### Instructions to follow
Transcribe the line with "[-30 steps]" and all the lines that follow it in the material below, exactly as they stand.

··· Source data ···

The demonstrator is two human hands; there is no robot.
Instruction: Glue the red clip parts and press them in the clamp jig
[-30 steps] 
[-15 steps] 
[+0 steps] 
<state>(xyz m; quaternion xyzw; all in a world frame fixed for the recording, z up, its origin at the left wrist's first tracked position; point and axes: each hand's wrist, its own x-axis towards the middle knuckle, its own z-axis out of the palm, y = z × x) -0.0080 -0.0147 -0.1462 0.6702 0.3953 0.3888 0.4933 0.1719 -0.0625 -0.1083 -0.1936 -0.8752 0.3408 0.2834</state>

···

### Answer space
[-30 steps] 
[-15 steps] 
[+0 steps] 
<state>(xyz m; quaternion xyzw; all in a world frame fixed for the recording, z up, its origin at the left wrist's first tracked position; point and axes: each hand's wrist, its own x-axis towards the middle knuckle, its own z-axis out of the palm, y = z × x) -0.0080 -0.0147 -0.1462 0.6702 0.3953 0.3888 0.4933 0.1719 -0.0625 -0.1083 -0.1936 -0.8752 0.3408 0.2834</state>

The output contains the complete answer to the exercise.